YOUR ASSIGNMENT
Would you write out the full listing exactly, without any pictures?

===== GIVEN DATA

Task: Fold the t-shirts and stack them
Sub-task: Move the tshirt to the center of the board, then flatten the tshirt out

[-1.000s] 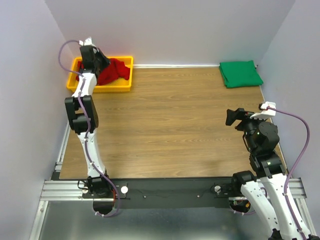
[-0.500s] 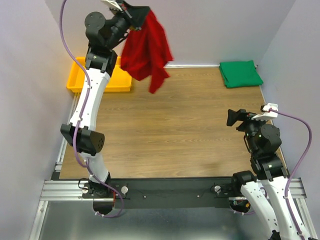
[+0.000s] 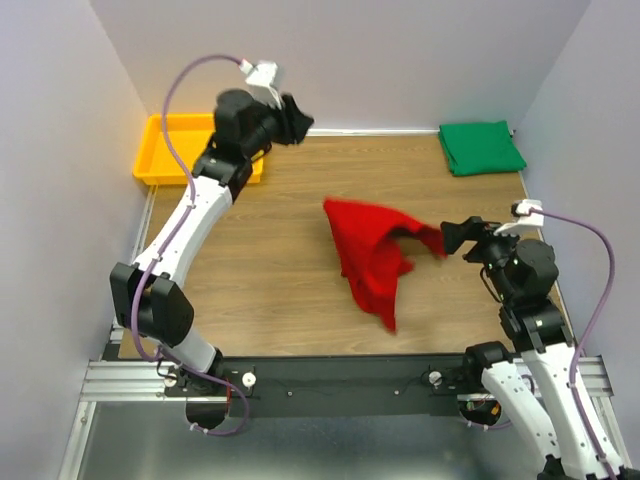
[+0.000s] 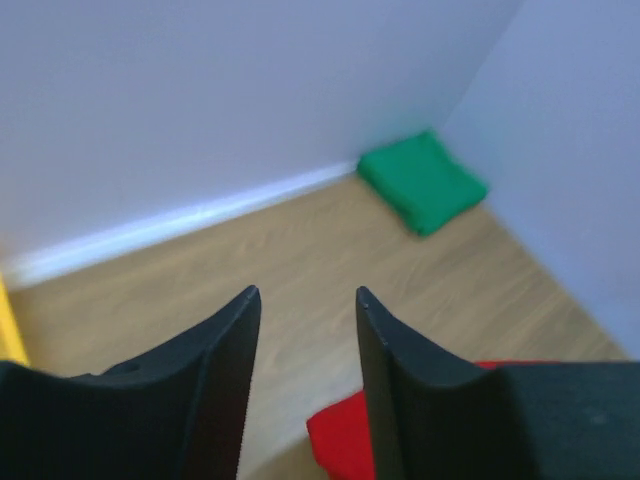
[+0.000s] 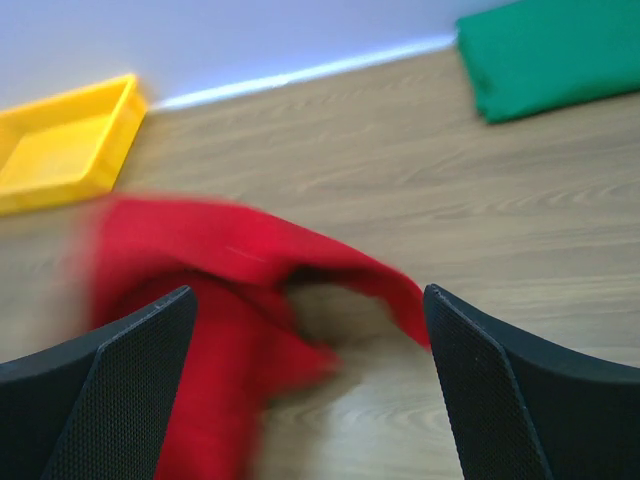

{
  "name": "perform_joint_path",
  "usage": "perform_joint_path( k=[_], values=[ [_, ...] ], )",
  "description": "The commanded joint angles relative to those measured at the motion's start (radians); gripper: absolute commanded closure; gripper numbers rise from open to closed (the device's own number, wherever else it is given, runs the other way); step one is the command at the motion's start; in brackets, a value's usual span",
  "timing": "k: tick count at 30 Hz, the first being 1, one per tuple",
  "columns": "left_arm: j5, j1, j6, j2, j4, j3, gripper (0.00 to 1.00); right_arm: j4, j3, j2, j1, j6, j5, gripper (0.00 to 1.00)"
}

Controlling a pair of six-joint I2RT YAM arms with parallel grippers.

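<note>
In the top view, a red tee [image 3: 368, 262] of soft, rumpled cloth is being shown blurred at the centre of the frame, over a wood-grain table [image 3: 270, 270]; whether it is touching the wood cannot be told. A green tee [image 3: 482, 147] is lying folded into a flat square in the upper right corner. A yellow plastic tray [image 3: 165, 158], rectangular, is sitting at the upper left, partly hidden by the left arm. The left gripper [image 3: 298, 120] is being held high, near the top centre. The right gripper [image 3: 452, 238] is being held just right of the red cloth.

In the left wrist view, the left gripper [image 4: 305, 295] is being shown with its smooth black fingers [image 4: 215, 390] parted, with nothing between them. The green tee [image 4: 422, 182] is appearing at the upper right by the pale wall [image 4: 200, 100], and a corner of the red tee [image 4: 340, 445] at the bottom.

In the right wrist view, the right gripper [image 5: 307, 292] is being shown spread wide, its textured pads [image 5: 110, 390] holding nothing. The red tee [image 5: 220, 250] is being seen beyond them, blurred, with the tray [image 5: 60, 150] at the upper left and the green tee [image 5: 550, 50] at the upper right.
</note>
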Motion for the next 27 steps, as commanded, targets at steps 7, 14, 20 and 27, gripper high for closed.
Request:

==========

ANSWER SPACE
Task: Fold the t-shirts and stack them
Sub-task: Move the tshirt to the center of the board, then flatten the tshirt out

[-1.000s] 
[-0.500s] 
[+0.000s] 
[+0.000s] 
[+0.000s] 

{
  "name": "perform_joint_path",
  "usage": "perform_joint_path( k=[_], values=[ [_, ...] ], )",
  "description": "The commanded joint angles relative to those measured at the motion's start (radians); gripper: absolute commanded closure; gripper numbers rise from open to closed (the device's own number, wherever else it is given, runs the other way); step one is the command at the motion's start; in brackets, a value's usual span",
  "timing": "k: tick count at 30 Hz, the first being 1, one per tuple",
  "columns": "left_arm: j5, j1, j6, j2, j4, j3, gripper (0.00 to 1.00); right_arm: j4, j3, j2, j1, j6, j5, gripper (0.00 to 1.00)"
}

Controlling a pair of six-joint I2RT YAM arms with parallel grippers.

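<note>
In the top view, a red tee [image 3: 368, 262] of soft, rumpled cloth is being shown blurred at the centre of the frame, over a wood-grain table [image 3: 270, 270]; whether it is touching the wood cannot be told. A green tee [image 3: 482, 147] is lying folded into a flat square in the upper right corner. A yellow plastic tray [image 3: 165, 158], rectangular, is sitting at the upper left, partly hidden by the left arm. The left gripper [image 3: 298, 120] is being held high, near the top centre. The right gripper [image 3: 452, 238] is being held just right of the red cloth.

In the left wrist view, the left gripper [image 4: 305, 295] is being shown with its smooth black fingers [image 4: 215, 390] parted, with nothing between them. The green tee [image 4: 422, 182] is appearing at the upper right by the pale wall [image 4: 200, 100], and a corner of the red tee [image 4: 340, 445] at the bottom.

In the right wrist view, the right gripper [image 5: 307, 292] is being shown spread wide, its textured pads [image 5: 110, 390] holding nothing. The red tee [image 5: 220, 250] is being seen beyond them, blurred, with the tray [image 5: 60, 150] at the upper left and the green tee [image 5: 550, 50] at the upper right.
</note>
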Motion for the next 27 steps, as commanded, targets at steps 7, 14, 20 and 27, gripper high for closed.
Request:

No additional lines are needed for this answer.